(Data section Opens)
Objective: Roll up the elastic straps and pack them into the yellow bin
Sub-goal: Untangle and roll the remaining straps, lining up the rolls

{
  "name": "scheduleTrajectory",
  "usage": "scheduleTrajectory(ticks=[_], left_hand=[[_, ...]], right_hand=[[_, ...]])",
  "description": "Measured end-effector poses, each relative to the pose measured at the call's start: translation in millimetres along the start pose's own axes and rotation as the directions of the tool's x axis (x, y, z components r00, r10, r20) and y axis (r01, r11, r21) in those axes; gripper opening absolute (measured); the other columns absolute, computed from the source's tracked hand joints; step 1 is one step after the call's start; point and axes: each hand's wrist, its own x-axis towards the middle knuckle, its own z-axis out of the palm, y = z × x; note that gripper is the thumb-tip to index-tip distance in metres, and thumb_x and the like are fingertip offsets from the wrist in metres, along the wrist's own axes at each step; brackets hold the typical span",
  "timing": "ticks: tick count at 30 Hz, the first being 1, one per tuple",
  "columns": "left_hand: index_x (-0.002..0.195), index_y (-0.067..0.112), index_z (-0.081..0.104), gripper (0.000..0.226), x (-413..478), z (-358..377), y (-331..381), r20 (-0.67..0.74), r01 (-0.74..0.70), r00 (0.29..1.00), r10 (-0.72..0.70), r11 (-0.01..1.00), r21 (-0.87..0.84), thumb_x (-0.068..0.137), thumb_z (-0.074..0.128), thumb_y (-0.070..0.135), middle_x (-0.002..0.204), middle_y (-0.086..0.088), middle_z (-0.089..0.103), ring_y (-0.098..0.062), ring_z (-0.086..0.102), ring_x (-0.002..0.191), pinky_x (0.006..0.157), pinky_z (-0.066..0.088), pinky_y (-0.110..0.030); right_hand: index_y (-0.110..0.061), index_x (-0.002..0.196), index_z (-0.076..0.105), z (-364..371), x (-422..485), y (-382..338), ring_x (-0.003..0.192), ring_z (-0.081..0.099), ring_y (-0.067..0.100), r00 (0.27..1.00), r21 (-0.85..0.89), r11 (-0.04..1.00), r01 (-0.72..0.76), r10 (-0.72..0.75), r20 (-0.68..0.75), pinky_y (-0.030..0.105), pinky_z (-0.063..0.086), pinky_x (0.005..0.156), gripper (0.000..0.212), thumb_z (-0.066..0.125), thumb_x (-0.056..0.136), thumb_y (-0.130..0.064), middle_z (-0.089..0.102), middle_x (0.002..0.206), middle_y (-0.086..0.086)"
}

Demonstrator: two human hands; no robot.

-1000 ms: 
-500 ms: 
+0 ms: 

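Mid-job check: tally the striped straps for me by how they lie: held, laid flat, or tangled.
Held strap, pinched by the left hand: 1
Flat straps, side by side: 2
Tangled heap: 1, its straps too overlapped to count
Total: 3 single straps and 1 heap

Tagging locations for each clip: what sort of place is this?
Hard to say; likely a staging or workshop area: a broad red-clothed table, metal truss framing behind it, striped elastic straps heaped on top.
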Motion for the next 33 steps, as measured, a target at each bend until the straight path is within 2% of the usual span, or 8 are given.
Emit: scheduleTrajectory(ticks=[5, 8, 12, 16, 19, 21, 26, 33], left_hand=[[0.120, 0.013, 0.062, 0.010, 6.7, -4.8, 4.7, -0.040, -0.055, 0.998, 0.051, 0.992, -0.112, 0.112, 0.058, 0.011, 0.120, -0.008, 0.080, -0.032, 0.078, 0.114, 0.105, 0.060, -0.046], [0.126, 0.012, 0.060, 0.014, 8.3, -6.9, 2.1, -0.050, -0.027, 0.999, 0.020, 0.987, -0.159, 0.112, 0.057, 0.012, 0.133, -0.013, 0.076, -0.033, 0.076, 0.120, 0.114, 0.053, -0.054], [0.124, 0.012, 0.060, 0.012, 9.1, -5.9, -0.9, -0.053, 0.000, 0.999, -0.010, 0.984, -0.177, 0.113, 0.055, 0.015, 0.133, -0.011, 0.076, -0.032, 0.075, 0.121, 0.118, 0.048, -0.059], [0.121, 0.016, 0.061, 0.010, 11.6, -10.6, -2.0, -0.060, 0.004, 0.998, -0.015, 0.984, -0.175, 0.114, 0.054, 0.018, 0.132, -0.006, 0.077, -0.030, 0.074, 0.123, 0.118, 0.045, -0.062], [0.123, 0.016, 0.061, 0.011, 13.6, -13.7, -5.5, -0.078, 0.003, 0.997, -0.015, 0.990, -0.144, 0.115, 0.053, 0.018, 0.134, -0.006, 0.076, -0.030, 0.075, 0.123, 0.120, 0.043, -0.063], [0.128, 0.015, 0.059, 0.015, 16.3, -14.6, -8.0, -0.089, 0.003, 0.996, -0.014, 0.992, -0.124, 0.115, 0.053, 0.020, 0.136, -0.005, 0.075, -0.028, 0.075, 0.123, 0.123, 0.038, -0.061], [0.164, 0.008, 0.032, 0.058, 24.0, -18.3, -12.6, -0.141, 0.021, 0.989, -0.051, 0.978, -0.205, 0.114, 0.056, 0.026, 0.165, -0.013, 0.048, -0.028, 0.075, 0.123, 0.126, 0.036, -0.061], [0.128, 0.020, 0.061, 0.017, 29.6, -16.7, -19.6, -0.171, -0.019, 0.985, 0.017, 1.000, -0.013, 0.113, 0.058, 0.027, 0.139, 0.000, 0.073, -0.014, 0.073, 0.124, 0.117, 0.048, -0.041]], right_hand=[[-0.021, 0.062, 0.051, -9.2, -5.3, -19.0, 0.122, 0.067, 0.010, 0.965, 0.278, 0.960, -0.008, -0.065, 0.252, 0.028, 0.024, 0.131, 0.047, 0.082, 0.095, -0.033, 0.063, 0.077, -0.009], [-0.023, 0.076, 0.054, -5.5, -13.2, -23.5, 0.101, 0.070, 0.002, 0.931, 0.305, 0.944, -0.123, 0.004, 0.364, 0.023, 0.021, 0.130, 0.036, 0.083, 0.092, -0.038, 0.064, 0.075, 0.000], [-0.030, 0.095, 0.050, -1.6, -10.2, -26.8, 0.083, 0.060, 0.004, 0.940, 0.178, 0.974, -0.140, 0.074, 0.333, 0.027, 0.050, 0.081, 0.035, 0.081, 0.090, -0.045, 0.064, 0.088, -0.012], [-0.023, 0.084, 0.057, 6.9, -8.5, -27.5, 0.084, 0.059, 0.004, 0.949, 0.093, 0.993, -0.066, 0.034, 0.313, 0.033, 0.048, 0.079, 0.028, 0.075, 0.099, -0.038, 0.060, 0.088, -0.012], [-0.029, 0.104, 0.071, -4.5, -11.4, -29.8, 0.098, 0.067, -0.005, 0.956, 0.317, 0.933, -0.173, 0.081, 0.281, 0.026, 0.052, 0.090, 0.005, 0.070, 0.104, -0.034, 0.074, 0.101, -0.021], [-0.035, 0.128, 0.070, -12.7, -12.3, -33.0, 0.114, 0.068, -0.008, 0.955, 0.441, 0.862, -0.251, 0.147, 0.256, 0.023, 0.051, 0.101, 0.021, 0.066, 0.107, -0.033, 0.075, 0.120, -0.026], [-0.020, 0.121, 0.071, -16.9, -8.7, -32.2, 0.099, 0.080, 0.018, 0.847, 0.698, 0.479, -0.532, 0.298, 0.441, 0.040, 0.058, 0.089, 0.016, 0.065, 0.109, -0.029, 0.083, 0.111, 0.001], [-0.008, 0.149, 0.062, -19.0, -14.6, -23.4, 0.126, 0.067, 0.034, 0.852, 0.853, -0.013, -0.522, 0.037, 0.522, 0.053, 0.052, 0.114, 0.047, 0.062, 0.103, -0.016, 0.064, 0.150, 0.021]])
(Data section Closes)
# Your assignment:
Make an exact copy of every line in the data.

# Output for this task:
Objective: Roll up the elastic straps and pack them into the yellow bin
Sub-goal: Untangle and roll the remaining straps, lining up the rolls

{
  "name": "scheduleTrajectory",
  "usage": "scheduleTrajectory(ticks=[_], left_hand=[[_, ...]], right_hand=[[_, ...]])",
  "description": "Measured end-effector poses, each relative to the pose measured at the call's start: translation in millimetres along the start pose's own axes and rotation as the directions of the tool's x axis (x, y, z components r00, r10, r20) and y axis (r01, r11, r21) in those axes; gripper opening absolute (measured); the other columns absolute, computed from the source's tracked hand joints; step 1 is one step after the call's start; point and axes: each hand's wrist, its own x-axis towards the middle knuckle, its own z-axis out of the palm, y = z × x; note that gripper is the thumb-tip to index-tip distance in metres, and thumb_x and the like are fingertip offsets from the wrist in metres, along the wrist's own axes at each step; brackets hold the typical span",
  "timing": "ticks: tick count at 30 Hz, the first being 1, one per tuple",
  "columns": "left_hand: index_x (-0.002..0.195), index_y (-0.067..0.112), index_z (-0.081..0.104), gripper (0.000..0.226), x (-413..478), z (-358..377), y (-331..381), r20 (-0.67..0.74), r01 (-0.74..0.70), r00 (0.29..1.00), r10 (-0.72..0.70), r11 (-0.01..1.00), r21 (-0.87..0.84), thumb_x (-0.068..0.137), thumb_z (-0.074..0.128), thumb_y (-0.070..0.135), middle_x (-0.002..0.204), middle_y (-0.086..0.088), middle_z (-0.089..0.103), ring_y (-0.098..0.062), ring_z (-0.086..0.102), ring_x (-0.002..0.191), pinky_x (0.006..0.157), pinky_z (-0.066..0.088), pinky_y (-0.110..0.030); right_hand: index_y (-0.110..0.061), index_x (-0.002..0.196), index_z (-0.076..0.105), z (-364..371), x (-422..485), y (-382..338), ring_x (-0.003..0.192), ring_z (-0.081..0.099), ring_y (-0.067..0.100), r00 (0.27..1.00), r21 (-0.85..0.89), r11 (-0.04..1.00), r01 (-0.72..0.76), r10 (-0.72..0.75), r20 (-0.68..0.75), pinky_y (-0.030..0.105), pinky_z (-0.063..0.086), pinky_x (0.005..0.156), gripper (0.000..0.212), thumb_z (-0.066..0.125), thumb_x (-0.056..0.136), thumb_y (-0.130..0.064), middle_z (-0.089..0.102), middle_x (0.002..0.206), middle_y (-0.086..0.086)"
}

Demonstrator: two human hands; no robot.

-1000 ms: 
-500 ms: 
+0 ms: 

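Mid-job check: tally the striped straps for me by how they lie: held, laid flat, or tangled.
Held strap, pinched by the left hand: 1
Flat straps, side by side: 2
Tangled heap: 1, its straps too overlapped to count
Total: 3 single straps and 1 heap

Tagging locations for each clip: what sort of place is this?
Hard to say; likely a staging or workshop area: a broad red-clothed table, metal truss framing behind it, striped elastic straps heaped on top.
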Motion for the next 33 steps, as measured, a target at each bend until the straight path is within 2% of the usual span, or 8 are given.
Emit: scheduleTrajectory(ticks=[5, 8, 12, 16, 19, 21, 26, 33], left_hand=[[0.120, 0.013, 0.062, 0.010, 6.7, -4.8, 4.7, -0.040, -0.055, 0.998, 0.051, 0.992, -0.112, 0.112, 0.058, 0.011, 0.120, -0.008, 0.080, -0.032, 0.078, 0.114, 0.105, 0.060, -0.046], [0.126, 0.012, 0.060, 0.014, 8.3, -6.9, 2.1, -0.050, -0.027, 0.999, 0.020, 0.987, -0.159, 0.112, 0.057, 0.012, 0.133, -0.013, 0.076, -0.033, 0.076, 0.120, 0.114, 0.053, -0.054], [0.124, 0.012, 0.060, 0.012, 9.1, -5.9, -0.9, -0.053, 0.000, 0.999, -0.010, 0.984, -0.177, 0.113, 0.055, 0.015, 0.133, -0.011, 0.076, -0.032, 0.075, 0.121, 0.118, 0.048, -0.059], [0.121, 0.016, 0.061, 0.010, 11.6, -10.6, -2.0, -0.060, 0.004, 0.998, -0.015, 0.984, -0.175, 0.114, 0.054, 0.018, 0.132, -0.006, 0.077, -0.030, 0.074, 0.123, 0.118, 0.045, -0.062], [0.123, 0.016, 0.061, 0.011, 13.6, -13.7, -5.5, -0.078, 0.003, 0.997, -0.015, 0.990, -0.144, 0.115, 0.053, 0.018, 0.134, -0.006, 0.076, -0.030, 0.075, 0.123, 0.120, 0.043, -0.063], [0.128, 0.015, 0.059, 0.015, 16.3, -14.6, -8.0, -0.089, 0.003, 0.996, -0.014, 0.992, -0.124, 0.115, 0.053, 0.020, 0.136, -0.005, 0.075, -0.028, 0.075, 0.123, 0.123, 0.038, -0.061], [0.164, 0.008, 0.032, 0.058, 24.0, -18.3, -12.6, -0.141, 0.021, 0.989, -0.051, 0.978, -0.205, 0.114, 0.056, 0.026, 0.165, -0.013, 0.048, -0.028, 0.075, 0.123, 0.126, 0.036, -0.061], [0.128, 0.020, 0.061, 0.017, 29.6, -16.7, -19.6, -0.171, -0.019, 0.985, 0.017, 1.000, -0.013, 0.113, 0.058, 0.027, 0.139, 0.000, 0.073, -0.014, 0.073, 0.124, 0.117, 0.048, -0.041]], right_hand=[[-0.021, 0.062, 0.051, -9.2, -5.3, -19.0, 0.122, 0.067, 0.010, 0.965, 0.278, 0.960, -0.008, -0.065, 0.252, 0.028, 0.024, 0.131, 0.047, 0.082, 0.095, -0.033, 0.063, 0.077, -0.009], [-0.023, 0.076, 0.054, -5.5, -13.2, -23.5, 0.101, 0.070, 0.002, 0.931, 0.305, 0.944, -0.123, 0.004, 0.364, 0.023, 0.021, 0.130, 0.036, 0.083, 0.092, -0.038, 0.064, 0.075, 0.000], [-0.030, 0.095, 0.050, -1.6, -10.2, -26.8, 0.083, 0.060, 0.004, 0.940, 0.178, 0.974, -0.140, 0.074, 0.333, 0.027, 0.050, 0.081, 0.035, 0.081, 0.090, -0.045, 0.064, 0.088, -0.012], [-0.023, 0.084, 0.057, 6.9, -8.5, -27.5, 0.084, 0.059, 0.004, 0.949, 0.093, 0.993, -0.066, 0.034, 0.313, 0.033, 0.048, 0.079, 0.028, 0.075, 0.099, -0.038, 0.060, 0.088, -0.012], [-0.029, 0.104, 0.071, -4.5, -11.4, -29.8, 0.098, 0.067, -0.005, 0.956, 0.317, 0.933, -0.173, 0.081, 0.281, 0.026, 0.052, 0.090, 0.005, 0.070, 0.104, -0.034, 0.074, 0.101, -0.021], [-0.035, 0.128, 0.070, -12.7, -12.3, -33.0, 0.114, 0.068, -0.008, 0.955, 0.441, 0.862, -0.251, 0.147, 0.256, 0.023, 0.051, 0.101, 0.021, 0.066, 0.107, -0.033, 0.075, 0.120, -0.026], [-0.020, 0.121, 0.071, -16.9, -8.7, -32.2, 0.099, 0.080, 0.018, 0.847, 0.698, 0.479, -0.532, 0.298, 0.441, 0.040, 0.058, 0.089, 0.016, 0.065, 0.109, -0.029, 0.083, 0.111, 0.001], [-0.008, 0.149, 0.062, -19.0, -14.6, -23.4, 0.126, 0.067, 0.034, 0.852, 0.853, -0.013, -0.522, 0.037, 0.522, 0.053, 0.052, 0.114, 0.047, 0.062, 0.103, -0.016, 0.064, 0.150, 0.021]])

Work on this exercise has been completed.